A stereotype is a scheme that describes what most people belonging to a given group or category are or should be like. When we talk about gender stereotypes, we mean four components and groups of expectations: the first component covers all expectations related to personality and character traits, the second component relates to physical characteristics, the third defines social roles and behaviour, and the fourth relates to profession and work. The content of these idealised models of femininity and masculinity varies depending on the culture and times we live in, but on the other hand – due to the reproduction of stereotypes – it is disturbingly resistant to change.

What features do these components contain?

The first component specifies that a woman, and therefore a girl, should be delicate, submissive, caring, willing to sacrifice, focused on the needs of other people, but also focused on her body and appearance as well as on the aesthetics of the environment, like cleanliness and order. The second component provides specific body guidelines. It is an endless catalogue of prohibitions, orders and forms determining the quality of the skin, hair length, body weight and proportions, the appearance of breasts or eyelashes – each piece of the body is subject to normalisation and idealisation. In different cultures, different parts of the female body are closely controlled and trained. The third component shows the roles assigned to women – mother, wife, daughter, daughter-in-law, caregiver. There is, for example, a social imperative that a good mother should give up many aspects of her own development: her interests, her time for herself, friendship, and her professional life. The role of the mother is higher in the hierarchy than any other. There are different clichés in different cultures. In our country, a Polish mother is a figure that in fact almost does not exist, but functions as a certain matrix against which we make comparisons, assessing whether someone is a good mother. In the ideal of mother and wife, the factor of self-sacrifice for others is very strong. The second important element of women’s social roles is their unpaid work for family members. It is somewhat the case that this mothering extends to all household members. Cooking, washing and putting things away in cabinets are activities that women often do, not only for dependent people – children or people with disabilities – but also for their husbands and other independent relatives. They become servants to everyone in the family. Society expects women to invest everything that is best in them: talents, knowledge and competences in their families. On the other hand, it is assumed that all the same male resources should be invested in the public sphere. The problem is that the two spheres are not equal in terms of prestige, money, recognition and agency. Placing women in the private sphere puts them in a worse position than men, so bringing up girls to be good mothers is, unfortunately, a social leash.

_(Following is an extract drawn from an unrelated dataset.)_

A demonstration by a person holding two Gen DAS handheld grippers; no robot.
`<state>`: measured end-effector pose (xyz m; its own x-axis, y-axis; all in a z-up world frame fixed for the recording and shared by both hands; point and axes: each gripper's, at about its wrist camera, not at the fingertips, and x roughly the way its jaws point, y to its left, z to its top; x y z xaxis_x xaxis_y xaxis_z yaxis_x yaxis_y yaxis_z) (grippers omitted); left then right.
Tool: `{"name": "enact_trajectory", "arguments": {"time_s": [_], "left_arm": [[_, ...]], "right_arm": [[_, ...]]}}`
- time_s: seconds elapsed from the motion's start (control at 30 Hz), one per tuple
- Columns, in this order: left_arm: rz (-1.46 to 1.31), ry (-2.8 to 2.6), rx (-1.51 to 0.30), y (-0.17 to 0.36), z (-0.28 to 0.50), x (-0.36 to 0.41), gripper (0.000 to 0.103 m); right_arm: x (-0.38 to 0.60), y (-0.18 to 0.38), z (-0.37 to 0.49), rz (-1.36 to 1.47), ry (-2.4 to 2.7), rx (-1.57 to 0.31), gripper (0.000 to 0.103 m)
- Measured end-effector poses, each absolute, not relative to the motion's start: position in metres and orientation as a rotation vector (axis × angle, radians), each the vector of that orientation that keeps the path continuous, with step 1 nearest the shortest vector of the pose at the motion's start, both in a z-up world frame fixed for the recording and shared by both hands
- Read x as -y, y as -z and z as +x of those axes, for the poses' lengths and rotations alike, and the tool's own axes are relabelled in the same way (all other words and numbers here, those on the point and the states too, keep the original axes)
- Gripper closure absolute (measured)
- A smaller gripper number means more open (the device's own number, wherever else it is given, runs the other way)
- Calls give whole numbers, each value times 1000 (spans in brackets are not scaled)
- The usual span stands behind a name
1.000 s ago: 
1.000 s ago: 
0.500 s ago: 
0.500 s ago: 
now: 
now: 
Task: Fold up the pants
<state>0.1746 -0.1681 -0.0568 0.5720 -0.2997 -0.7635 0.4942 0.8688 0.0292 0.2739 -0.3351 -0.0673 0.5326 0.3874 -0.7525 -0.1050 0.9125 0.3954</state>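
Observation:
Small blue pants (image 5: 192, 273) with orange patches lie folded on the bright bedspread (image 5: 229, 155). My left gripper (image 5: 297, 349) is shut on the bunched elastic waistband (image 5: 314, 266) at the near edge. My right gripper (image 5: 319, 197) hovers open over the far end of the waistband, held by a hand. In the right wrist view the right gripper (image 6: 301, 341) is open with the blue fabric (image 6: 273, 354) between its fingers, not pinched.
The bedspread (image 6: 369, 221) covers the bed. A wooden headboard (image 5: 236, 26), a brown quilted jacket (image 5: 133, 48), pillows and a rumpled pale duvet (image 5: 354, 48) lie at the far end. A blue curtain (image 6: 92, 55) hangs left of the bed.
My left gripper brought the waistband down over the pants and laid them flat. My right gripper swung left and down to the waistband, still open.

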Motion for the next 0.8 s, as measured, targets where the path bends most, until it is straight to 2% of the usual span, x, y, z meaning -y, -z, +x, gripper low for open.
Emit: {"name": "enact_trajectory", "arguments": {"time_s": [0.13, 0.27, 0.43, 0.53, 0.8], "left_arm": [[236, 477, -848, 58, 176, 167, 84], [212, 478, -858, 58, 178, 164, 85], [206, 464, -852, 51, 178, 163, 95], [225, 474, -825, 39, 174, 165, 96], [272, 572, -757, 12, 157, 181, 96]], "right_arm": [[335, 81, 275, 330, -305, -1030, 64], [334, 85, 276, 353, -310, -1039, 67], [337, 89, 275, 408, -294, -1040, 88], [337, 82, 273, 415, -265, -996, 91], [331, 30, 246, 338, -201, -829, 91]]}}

What’s in the fourth area?

It relates to the work performed and the profession. Already in school, girls are told that certain professions are feminine, so they will do better in them. On the other hand, there are messages about professions that are definitely not for women. The brilliant mathematicians, engineers, architects, builders mentioned in textbooks and films are almost always men. Teachers do not say directly: these professions are not for you. But girls realise that there are industries where men only work with men. If a girl has no other role models around her, e.g. an aunt who works as an IT specialist or a grandmother who was an architect, she becomes convinced that this is the order of the world. Women give up entering certain environments because they are afraid that they will be the oddball in them, all eyes will be focused on them, they will be assessed in a special way and will have to prove that they are not worse.

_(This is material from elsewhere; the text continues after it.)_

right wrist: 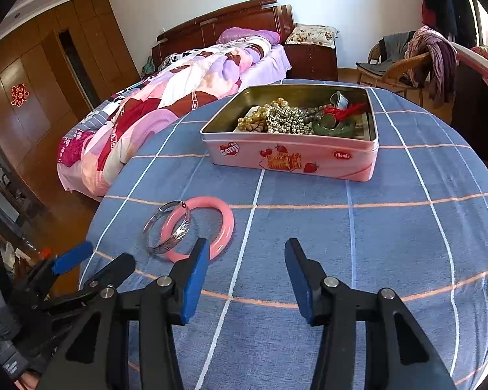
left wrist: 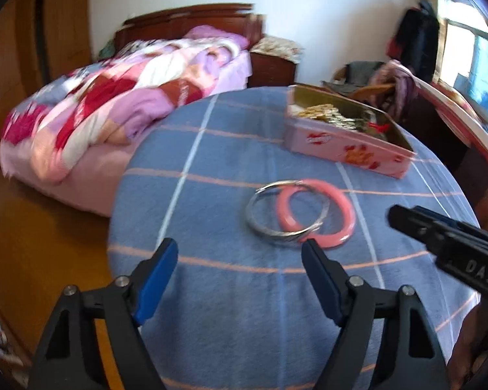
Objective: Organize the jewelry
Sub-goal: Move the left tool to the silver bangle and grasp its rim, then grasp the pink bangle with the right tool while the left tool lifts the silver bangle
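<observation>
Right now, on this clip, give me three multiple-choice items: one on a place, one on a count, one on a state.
1. Where does the silver bangle lie?
A. in the tin
B. overlapping the pink bangle on the tablecloth
C. on the bed

2. How many bangles lie outside the tin?
A. one
B. two
C. four

3. How do the right gripper jaws stand?
A. open, empty
B. shut on a bangle
C. shut, empty

Key: B, the rings cross on the cloth; B, one silver and one pink; A, a wide gap with only cloth between.

Bare tablecloth (right wrist: pixel 390 243) is lying open at lower right; the pink tin (right wrist: pixel 292 159) is blocking the upper centre.
</observation>
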A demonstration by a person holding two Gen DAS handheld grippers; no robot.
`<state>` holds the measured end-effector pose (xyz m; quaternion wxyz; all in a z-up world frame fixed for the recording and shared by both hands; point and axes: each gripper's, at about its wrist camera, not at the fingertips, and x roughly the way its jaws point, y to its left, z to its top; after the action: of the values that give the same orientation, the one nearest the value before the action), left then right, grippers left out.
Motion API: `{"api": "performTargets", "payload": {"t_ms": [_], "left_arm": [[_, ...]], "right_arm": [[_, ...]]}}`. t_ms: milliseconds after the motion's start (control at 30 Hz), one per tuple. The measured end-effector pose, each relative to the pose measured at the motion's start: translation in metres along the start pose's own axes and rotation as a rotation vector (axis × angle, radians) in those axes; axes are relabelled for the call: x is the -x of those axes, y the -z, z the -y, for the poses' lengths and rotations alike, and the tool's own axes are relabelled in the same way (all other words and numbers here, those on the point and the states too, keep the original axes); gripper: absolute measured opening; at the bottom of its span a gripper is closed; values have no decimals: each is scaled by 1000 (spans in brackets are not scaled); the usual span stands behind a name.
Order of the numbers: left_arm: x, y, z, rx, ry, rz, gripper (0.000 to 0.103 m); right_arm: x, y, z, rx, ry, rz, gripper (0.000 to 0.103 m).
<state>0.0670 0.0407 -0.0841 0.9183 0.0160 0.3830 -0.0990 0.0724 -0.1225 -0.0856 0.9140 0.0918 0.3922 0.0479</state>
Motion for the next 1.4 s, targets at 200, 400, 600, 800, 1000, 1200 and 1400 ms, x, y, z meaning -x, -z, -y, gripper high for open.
{"api": "performTargets", "payload": {"t_ms": [200, 400, 600, 800, 1000, 1200, 1400], "left_arm": [[-22, -16, 25, -67, 127, -33, 56], [-38, -26, 37, -95, 182, -65, 21], [-42, -25, 28, -57, 209, -94, 5], [-4, -31, 2, 30, 274, 11, 4], [21, -35, -18, 64, 295, 80, 4], [9, -27, -21, 41, 248, 14, 4], [-5, -15, -8, -74, 241, -44, 63]], "right_arm": [[8, -4, 12, -33, 30, 15, 49], [7, -4, 23, -73, 36, 3, 49], [6, -2, 20, -57, 26, 0, 49], [5, -3, 17, -43, 14, 0, 49], [-14, -14, 1, -1, -13, -22, 49], [-46, -20, -15, 49, 10, -93, 49], [-61, -19, -28, 119, 39, -128, 41]]}}
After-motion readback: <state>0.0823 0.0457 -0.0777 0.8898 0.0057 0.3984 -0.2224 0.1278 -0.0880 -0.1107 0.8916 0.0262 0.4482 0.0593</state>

And what features are eradicated in girls?

All of them are attributed to men. For example, those that would enable them to be active citizens. We don’t want girls to be assertive, to speak up, to demand their rights, to use various tools of influence to get what they want. We don’t like it when they use the resources they have in their body, such as fitness, speed, a strong, confident voice, screaming, to mark their presence, to defend their boundaries. Girls should be nice and polite. All the features that build agency and self-confidence and help them be distinguished in the group, gain respect and position are eradicated in girls.

The same features in boys and girls are commented on differently by adults. For example, a boy is said to be a leader, and a girl is said to be bossy.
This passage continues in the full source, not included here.